[What you are asked to do]
Copy each line below in which the word "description" occurs.

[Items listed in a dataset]
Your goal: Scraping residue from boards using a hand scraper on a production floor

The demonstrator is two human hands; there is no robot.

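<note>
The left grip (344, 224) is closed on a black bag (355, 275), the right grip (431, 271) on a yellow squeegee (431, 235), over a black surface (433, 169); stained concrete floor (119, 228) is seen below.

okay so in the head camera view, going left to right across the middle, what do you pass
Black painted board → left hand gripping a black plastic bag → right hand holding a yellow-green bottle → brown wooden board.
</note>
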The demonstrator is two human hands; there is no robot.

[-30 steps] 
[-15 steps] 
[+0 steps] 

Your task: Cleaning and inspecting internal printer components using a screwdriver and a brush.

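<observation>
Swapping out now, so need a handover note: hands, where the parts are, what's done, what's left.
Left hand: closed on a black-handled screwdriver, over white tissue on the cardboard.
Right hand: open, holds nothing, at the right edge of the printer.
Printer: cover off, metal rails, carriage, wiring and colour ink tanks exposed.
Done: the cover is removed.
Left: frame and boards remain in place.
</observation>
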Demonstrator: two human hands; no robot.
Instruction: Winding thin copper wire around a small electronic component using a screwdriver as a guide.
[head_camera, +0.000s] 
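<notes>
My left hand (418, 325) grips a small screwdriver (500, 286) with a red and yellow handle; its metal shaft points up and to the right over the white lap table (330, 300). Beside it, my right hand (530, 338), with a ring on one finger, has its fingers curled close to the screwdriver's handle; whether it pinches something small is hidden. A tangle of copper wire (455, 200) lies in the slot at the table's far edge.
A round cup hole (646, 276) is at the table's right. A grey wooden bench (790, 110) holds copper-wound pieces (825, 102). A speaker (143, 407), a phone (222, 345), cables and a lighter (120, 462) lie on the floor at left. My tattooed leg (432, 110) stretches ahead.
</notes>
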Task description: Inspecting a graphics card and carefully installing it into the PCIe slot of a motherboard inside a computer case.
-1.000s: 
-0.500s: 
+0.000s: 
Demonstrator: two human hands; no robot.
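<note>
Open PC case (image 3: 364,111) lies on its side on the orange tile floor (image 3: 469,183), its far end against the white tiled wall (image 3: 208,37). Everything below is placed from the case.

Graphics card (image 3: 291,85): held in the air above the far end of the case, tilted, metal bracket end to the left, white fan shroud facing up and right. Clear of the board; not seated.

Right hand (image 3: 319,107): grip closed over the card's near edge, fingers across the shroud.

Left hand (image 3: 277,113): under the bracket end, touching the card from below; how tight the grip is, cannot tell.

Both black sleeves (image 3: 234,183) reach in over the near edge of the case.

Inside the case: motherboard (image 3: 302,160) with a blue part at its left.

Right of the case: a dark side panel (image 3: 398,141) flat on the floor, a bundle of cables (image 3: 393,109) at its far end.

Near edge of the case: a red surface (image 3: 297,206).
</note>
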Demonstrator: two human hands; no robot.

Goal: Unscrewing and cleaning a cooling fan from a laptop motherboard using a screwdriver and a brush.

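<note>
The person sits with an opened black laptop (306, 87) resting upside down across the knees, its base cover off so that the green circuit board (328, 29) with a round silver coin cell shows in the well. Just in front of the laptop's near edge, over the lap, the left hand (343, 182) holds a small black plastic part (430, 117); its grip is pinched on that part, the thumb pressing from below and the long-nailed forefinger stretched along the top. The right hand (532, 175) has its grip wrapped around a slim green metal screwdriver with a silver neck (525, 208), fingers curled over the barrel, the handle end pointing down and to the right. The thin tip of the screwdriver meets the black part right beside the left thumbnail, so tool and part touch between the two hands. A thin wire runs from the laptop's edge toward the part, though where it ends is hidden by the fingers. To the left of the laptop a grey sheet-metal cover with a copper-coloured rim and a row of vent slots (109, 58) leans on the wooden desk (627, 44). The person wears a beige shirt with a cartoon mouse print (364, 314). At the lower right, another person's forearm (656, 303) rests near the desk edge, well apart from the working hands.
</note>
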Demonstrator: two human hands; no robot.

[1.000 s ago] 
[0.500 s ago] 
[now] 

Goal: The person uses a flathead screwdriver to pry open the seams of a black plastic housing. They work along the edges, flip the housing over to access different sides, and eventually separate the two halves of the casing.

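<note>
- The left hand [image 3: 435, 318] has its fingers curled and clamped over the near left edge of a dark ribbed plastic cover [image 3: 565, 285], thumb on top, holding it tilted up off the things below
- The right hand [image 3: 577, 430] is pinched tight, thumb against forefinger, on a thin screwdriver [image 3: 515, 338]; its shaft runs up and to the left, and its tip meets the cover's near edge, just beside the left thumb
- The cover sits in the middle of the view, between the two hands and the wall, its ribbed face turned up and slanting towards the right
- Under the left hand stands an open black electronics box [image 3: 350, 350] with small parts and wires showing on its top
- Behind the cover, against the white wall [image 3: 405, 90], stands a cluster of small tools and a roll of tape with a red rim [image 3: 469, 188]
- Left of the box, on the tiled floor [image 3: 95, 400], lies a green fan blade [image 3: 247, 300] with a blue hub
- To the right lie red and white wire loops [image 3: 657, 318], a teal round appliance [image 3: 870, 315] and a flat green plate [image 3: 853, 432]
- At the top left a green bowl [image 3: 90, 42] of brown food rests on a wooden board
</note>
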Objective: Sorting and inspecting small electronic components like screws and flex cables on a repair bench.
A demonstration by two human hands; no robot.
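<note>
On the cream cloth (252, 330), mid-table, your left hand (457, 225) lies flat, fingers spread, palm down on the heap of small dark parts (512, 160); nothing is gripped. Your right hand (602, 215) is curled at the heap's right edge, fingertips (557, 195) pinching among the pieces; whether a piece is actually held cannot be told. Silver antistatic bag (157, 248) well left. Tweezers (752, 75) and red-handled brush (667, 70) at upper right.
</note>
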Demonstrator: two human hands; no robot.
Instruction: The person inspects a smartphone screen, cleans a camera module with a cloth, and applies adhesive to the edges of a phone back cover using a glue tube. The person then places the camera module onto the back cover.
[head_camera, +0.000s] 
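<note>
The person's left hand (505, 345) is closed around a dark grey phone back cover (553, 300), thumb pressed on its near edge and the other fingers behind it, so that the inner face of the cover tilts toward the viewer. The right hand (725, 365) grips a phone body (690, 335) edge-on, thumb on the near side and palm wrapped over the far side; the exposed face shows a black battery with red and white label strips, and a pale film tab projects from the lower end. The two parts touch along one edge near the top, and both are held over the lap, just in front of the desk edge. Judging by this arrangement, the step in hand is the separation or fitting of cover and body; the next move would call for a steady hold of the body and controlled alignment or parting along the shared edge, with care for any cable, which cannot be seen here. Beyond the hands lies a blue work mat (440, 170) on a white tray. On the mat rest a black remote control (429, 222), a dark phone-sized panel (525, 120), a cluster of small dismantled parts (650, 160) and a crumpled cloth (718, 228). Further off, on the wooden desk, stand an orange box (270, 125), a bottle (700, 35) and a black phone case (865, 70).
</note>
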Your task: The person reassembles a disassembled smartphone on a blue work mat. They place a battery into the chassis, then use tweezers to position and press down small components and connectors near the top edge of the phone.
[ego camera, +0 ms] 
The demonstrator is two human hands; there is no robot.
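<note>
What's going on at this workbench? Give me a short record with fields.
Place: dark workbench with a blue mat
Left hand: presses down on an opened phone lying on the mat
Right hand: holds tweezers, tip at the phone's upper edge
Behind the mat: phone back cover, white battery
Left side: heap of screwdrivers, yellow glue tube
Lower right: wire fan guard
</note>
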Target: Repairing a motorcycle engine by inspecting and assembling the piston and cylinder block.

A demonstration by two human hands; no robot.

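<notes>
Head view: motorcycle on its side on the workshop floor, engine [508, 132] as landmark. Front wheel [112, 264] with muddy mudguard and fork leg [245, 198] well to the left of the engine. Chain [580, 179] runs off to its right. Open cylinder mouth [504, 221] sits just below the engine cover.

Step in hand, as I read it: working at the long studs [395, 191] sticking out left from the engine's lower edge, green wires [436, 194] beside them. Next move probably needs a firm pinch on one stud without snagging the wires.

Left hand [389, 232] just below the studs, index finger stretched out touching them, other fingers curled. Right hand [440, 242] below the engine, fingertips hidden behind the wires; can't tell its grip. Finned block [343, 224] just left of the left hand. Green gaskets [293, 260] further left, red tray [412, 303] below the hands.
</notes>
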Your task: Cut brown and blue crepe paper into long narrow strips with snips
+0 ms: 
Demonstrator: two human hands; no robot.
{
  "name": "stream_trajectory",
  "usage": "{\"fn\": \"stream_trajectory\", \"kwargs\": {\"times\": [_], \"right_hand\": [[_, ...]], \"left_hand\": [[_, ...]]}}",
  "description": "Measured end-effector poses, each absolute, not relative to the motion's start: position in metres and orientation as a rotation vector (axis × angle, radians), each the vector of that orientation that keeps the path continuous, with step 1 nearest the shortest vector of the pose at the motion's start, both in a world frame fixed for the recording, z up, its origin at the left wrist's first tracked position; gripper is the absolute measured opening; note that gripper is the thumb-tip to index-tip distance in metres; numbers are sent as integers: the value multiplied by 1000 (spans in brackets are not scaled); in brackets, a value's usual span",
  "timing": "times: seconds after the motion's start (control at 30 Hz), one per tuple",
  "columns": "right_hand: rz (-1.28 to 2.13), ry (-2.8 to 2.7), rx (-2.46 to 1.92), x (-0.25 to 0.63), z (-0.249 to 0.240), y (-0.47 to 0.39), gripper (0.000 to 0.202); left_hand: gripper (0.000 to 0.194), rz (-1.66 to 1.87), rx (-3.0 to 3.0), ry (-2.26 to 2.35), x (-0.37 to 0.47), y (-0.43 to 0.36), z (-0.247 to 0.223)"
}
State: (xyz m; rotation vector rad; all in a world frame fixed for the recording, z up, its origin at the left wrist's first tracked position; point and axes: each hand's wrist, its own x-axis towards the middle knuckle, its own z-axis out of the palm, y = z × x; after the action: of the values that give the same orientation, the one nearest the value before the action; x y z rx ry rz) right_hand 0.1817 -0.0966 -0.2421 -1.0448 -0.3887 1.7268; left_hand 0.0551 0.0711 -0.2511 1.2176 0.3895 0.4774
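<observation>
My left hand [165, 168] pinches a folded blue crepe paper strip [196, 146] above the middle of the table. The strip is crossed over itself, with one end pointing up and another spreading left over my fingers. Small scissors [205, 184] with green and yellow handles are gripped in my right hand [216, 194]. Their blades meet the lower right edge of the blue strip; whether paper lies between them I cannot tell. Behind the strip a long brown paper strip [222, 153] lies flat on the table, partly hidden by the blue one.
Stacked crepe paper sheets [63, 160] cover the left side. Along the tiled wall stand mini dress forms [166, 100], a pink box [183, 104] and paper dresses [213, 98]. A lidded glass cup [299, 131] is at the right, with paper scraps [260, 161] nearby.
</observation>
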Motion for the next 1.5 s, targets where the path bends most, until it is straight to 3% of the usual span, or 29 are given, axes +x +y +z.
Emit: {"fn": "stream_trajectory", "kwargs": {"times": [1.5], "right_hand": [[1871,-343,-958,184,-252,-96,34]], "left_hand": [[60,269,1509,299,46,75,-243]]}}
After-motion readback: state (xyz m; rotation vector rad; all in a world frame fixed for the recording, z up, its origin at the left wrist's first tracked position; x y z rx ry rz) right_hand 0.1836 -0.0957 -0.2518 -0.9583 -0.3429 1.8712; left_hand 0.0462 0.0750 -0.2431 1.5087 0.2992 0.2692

[Task result]
Task description: Inspecting a graphics card and carefully installing it into the PCIe slot of a motherboard inside a computer case.
  "description": "Measured end-effector poses, each absolute, not relative to the motion's start: position in metres and orientation as a rotation vector (axis × angle, radians), each the vector of that orientation that keeps the path continuous, with step 1 nearest the shortest vector of the pose at the motion's start, both in a world frame fixed for the recording, z up, its origin at the left wrist's first tracked position; gripper is the absolute measured opening; note that gripper is the thumb-tip to index-tip distance in metres; numbers are sent as integers: the value multiplied by 1000 (spans in brackets are not scaled); in brackets, a value's usual span",

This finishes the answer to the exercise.